Il est assez dans l’usage de la maison Tocanier frères, de faire monter des métiers, sans que la façon de l’étoffe que ces métiers font, soit suffisante pour indemniser le chef d’atelier de ses frais de montage. Ces messieurs, pour se soustraire à l’indemnité que le conseil accorde dans cette circonstance, commencent par faire chômer huit ou quinze jours ; après ce temps ils déclarent au chef d’atelier qu’ils ne peuvent pas continuer son métier, et l’invitent à se placer ailleurs. Si ce dernier le démonte avant que tous les comptes soient réglés, lorsqu’il demande l’indemnité, ces messieurs offrent alors de donner de l’ouvrage, certains qu’ils sont que le chef d’atelier sera forcé de refuser et par conséquent de perdre ses droits.

C’est une affaire de ce genre qui a amené devant le conseil les sus-dénommés avec le sieur Murat, qui réclamait pour un montage, vu qu’il avait fait plus de frais qu’il n’avait fait de façon. Ces messieurs n’ont offert de donner une pièce, que lorsque le sieur Murat se trouvait dans l’impossibilité de l’accepter. 28 jours s’étaient écoulés depuis que le métier avait cessé de travailler. Le négociant voulait invoquer la prescription ; mais les membres qui étaient au conseil, voyant que le chef d’atelier était fondé dans ses réclamations, renvoyèrent les parties le surlendemain au [3.2]greffe, par-devant messieurs Troubat et Charnier, pour que l’indemnité fût réglée. Par un inconcevable oubli, le sieur Murat a été débouté de sa demande ; et cependant il était encore dans les délais, cependant il était certain que son métier n’a été démonté que sur l’assurance que les sieurs Tocanier avaient donnée de ne pouvoir le continuer.

Ce qui nous étonne le plus, c’est que ce soit le prud’homme qui ait le plus combattu l’odieuse prescription d’un mois, qui ait déclaré qu’attendu qu’il y avait 28 jours que le chef d’atelier n’avait plus de pièce, il n’avait pas droit à une indemnité. Telle n’avait pas été la pensée des membres qui décidèrent le renvoi en conciliation.

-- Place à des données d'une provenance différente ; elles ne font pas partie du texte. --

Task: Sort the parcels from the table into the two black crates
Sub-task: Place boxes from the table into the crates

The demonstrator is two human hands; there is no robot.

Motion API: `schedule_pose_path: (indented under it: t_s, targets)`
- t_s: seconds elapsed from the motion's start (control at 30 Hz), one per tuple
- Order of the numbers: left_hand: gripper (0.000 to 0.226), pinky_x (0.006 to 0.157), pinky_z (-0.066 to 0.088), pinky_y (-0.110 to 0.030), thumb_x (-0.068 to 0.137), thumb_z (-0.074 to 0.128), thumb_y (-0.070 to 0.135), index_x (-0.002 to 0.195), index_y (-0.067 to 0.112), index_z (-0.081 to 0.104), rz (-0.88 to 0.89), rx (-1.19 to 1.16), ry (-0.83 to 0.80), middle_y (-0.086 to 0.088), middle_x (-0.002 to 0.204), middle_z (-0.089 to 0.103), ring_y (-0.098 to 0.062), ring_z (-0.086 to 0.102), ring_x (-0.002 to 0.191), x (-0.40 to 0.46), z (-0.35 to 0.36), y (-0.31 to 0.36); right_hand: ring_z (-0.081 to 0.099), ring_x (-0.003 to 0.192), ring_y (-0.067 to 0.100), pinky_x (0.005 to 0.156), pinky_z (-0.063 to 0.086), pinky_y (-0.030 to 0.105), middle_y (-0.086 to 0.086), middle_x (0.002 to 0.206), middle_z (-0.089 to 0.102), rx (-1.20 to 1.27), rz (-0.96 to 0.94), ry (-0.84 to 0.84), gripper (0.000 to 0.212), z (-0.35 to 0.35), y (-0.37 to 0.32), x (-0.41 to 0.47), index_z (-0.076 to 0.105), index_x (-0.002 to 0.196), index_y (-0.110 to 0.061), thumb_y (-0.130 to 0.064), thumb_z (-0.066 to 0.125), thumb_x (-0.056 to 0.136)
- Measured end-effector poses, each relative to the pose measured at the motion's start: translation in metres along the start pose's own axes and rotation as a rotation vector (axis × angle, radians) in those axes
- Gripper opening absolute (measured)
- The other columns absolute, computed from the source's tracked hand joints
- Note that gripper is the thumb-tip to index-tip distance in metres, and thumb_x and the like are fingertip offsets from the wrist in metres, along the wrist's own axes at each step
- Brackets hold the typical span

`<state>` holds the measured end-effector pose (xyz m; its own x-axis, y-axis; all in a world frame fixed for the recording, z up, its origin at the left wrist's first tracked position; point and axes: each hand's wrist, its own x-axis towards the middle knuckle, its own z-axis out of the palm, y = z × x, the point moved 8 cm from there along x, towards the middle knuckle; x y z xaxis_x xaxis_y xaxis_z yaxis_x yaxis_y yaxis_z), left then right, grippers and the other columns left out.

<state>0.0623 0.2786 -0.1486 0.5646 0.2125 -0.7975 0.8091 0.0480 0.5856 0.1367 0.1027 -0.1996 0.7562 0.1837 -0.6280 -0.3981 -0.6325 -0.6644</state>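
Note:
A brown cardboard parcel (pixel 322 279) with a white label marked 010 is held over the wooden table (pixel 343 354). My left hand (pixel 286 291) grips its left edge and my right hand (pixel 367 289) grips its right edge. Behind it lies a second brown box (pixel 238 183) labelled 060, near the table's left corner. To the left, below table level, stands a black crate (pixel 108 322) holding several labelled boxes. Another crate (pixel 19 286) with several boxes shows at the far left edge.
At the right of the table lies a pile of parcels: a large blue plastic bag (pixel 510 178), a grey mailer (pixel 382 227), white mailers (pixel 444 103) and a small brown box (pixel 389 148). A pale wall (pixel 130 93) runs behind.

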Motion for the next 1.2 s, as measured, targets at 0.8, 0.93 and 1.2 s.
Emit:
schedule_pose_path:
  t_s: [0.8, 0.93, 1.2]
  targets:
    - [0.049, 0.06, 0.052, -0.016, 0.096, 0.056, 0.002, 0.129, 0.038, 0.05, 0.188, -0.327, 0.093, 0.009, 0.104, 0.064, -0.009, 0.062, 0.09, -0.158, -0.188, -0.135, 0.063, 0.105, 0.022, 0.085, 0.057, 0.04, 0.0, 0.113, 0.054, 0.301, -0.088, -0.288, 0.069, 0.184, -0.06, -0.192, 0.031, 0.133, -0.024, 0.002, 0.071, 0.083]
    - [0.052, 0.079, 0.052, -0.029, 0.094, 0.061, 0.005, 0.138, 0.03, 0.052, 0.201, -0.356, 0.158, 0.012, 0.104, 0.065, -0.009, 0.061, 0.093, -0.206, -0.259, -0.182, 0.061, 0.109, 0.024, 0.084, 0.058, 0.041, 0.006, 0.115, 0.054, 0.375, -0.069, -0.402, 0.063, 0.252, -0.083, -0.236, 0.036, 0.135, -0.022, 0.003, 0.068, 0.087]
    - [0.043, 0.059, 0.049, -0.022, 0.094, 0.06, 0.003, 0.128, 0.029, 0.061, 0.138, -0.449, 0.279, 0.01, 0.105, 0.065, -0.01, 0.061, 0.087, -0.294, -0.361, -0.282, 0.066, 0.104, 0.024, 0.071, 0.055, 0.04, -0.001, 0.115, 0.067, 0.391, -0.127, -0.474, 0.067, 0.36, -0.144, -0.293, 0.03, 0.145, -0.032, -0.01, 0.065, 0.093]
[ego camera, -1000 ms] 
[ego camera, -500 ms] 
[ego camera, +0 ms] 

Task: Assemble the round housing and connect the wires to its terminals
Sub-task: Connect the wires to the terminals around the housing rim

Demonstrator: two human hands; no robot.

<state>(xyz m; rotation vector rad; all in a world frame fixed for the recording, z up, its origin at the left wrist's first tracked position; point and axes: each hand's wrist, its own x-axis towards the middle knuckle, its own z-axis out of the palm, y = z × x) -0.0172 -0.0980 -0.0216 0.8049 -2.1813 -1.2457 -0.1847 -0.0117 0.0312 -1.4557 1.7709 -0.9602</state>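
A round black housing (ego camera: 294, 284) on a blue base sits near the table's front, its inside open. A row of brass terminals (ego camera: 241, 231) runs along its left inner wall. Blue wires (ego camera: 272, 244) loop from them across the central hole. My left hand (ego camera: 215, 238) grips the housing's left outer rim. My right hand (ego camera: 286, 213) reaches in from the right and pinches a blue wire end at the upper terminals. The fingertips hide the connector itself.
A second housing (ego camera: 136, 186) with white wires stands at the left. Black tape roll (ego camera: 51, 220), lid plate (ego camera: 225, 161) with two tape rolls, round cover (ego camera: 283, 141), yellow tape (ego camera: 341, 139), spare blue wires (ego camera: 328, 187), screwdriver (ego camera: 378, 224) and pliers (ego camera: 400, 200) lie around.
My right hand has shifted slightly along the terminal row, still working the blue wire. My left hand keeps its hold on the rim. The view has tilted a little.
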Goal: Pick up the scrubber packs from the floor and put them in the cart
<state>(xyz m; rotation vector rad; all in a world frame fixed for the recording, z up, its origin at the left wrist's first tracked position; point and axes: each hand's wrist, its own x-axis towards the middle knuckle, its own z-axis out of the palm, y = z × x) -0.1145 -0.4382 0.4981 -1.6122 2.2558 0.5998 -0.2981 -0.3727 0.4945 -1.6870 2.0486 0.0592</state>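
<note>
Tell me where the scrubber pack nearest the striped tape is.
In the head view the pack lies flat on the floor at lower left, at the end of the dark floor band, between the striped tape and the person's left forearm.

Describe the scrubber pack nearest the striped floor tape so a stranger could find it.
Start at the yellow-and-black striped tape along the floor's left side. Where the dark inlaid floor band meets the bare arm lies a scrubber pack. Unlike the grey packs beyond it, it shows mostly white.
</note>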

Alors, s’il fallait admettre cette décision comme un principe, il s’ensuivrait que la prescription pour les réclamations d’un chef d’atelier, lésé par un négociant, ne serait plus que d’un temps plus court encore que celui fixé par l’ancien conseil.

C’est une déplorable erreur ; elle ne doit pas faire loi ; le champ serait trop large pour la cupidité, il l’est déjà assez. Que cet avertissement ne soit pas perdu.